I don't even look at him.
"The camera's still rolling." I gesture toward the phone in my hand. "You wanted an audience. Here's your audience. Four hundred and thirty people. Explain to them how you spent two years sleeping with two women. Explain to them how you let your sister believe you were ending things with Celeste. Explain to them how you looked me in the eyes this morning and kissed my forehead and said you couldn't wait for tonight."
His face is gray. Sweat glistens at his temples. His mouth works, searching for words, searching for a spin, searching for the charm that's always gotten him out of every tight spot since he was fifteen years old and talked his way out of a speeding ticket.
The charm isn't working.
The charm has left the building.
"I never meant to hurt you," he says finally. Lamely.
My smile is a razor. "You never do."
Mrs. Hale sinks into her chair. The velvet ring box is still in her palm, clutched like a rosary, and her eyes are fixed on her son with an expression I can't quite read. Disappointment is too small a word. Grief, maybe. The grief of watching someone you raised become someone you don't recognize.
Genevieve, the aunt, has been silent this whole time. She's still standing by the window, still pressing her hand to her throat, but something in her posture has shifted. Her bright smile has faded into something harder. Something that looks a lot like recognition.
"You pulled this before," she says suddenly.
Everyone turns.
Adrian's aunt crosses her arms under her chest, auburn hair catching the light. "Not exactly like this. But close. The Davis girl. Remember her? Senior year of college. You were seeing her and that bartender at the same time. They found out at your graduation party and you stood there with the same face you're making right now."

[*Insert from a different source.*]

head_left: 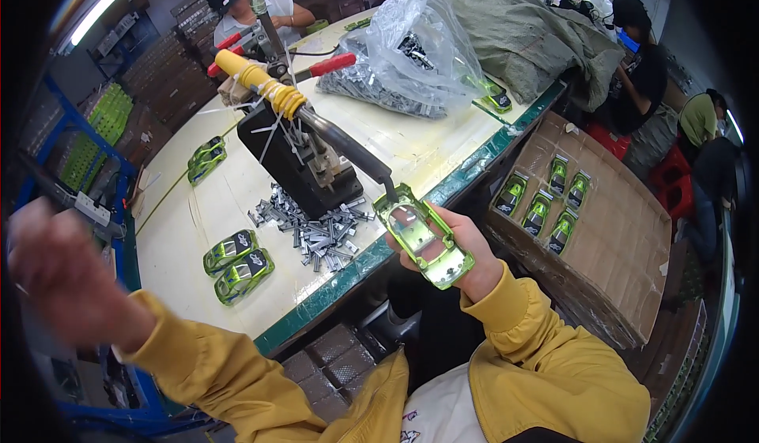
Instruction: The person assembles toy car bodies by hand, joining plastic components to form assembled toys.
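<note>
My right hand (465, 255) grips a green toy car body shell (423, 237), turned so its hollow inside shows. The shell's far end touches or nearly touches the black tip of a bent tube with a yellow sleeve (261, 86), which belongs to a black bench press (296, 158). Raised at the far left, my left hand (71, 277) is smeared by motion, and its fingers cannot be made out. Small grey metal pieces (320, 237) lie heaped around the press base. Two green car shells (239, 265) rest side by side on the table, left of that heap.
Another green car shell (207, 159) lies farther left on the table (182, 214). A clear plastic bag (411, 56) of metal parts stands at the back, beside a grey-green sheet (530, 32). On the right, a cardboard box (601, 269) carries several car shells. Other people sit beyond.
</note>
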Motion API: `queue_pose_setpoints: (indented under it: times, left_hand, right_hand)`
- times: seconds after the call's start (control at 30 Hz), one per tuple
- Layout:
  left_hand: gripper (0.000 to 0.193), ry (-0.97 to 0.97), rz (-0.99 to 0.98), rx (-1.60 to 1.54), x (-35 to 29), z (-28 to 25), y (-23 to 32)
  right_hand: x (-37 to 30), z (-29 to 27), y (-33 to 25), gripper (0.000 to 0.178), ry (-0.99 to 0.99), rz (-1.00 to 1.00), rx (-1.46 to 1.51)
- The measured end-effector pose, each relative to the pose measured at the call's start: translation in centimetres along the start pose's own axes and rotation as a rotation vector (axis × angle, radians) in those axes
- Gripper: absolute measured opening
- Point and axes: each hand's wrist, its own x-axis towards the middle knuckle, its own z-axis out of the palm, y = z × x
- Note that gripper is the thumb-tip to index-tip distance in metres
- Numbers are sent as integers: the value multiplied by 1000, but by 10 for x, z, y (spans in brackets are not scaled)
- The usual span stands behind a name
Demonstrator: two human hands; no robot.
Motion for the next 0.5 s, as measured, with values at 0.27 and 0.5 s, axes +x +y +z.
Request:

Adrian's jaw tightens. "That was different."
"It wasn't different," Genevieve says flatly. "You just got better at hiding it."
The silence stretches.
Mr. Hale's hand drops from his wife's shoulder.
He steps forward.
It's the first time he's moved since this whole nightmare started, and the room shifts around him—Nate straightening, Genevieve stepping back, Maya lifting her tear-streaked face from my knee. Mr. Hale is not a tall man, but he fills space in a way that makes him seem enormous. Broad shoulders. Salt-and-pepper hair. The steady, deliberate walk of someone who has spent sixty-five years learning patience and has finally run out.
He stops in front of Adrian.
Looks at his son.
And the look on his face is the worst thing I've seen tonight. Worse than Adrian's announcement. Worse than Maya's confession. Because it's not anger. It's not even disappointment anymore.
It's resignation.
"Give me your keys," Mr. Hale says.
Adrian blinks. "What?"
"Your apartment keys. Your car keys. The key to the storage unit you think I don't know about." Mr. Hale's voice is impossibly calm. "You've been living in our guesthouse for six months while you 'figured things out.' You told us the lease on your old place fell through. But I'm guessing that wasn't true either."
Adrian says nothing.
His father holds out his hand.
"Keys," he repeats. "Now."
The livestream counter hits five hundred and two.